The Vital Signs report also addressed racial and geographical trends related to premature CVD. Black patients are more likely to develop high BP and less likely to have it under control compared with white patients. People who live in the Southeast and Midwest areas of the United States had higher rates of CV events compared with the rest of the country.

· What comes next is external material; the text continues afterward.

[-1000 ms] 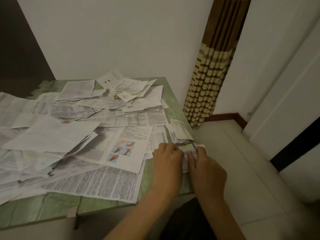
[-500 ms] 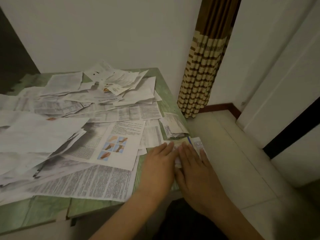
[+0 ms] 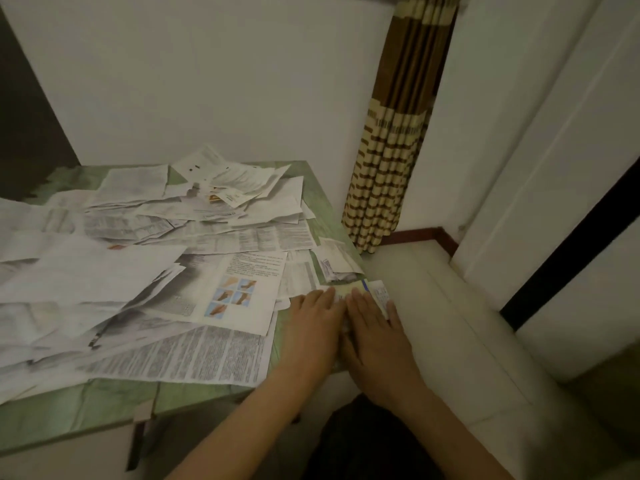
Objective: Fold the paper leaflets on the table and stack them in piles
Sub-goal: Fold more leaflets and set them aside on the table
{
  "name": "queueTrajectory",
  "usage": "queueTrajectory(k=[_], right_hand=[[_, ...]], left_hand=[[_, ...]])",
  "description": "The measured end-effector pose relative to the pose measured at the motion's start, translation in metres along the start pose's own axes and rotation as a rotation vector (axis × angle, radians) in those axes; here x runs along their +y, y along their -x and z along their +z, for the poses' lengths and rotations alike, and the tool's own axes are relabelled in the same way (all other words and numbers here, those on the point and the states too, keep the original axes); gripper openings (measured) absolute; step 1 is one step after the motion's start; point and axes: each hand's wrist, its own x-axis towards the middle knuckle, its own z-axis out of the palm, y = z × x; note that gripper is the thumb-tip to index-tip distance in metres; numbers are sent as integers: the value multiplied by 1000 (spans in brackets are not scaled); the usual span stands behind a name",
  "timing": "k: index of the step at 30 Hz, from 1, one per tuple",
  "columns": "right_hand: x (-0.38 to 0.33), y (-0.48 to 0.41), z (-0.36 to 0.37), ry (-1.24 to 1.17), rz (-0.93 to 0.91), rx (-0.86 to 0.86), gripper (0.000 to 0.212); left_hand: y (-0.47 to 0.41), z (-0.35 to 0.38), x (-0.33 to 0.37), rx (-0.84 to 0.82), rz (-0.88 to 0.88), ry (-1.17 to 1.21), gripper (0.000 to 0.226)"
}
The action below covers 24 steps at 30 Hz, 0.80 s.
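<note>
Leaflet (image 3: 379, 297) pinned beneath left grip (image 3: 315, 330) and right grip (image 3: 377, 344), both flat, fingers straight

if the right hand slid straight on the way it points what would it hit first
The right hand lies flat on a leaflet; straight on, it would likely meet the small pile of folded leaflets near the table edge; the gap is unclear.

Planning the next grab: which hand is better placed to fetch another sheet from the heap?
Probably left: the left hand lies next to the heap, while the right hand presses the folded leaflet at the table edge.
</note>
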Motion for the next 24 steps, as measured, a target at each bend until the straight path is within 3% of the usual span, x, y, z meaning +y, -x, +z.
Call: queueTrajectory(k=[4, 8, 11, 13, 18, 24], right_hand=[[3, 2, -10, -179, -29, 146, 74], [5, 5, -26, -519, 71, 337, 52], [4, 5, -42, -611, 93, 450, 31], [4, 5, -48, -632, 125, 478, 26], [-6, 0, -47, -593, 137, 521, 23], [-64, -17, -43, -538, -58, 494, 23]], left_hand=[[5, -12, 1, 85, -16, 37, 41], [15, -20, -9, 209, -19, 118, 46], [22, -24, -19, 287, -18, 193, 35], [28, -28, -26, 326, -17, 204, 21], [43, -48, -48, 338, -64, 237, 37], [75, -88, -89, 348, -121, 239, 36]])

’Storm clouds on the horizon’
The rising rates of CHD and CV-related events in patients aged 35 to 64 years may be related to decades of increases in diabetes, obesity and physical inactivity. People are not eating as healthfully and are consuming more foods that are less heart healthy. As caloric intake increases and activity levels decrease, body weight and diabetes incidence increase as well, experts told Cardiology Today. Smoking plays a critical role, with an estimated 37.8 million U.S. adults who report smoking cigarettes, according to the CDC.
“It is as though we have seen the storm clouds on the horizon,” Wright told Cardiology Today. “We knew that these trends in diabetes, obesity and inactivity were operating in the background and at some point would have an impact on heart attacks, strokes and even deaths, and now we’re seeing that happen.”
Another factor is that many middle-aged adults may not be aware of or concerned about their increased risk for CHD and CV events based on their age alone. Clinicians may be overlooking these risks or hesitant to start medications that could be prescribed for a lifetime.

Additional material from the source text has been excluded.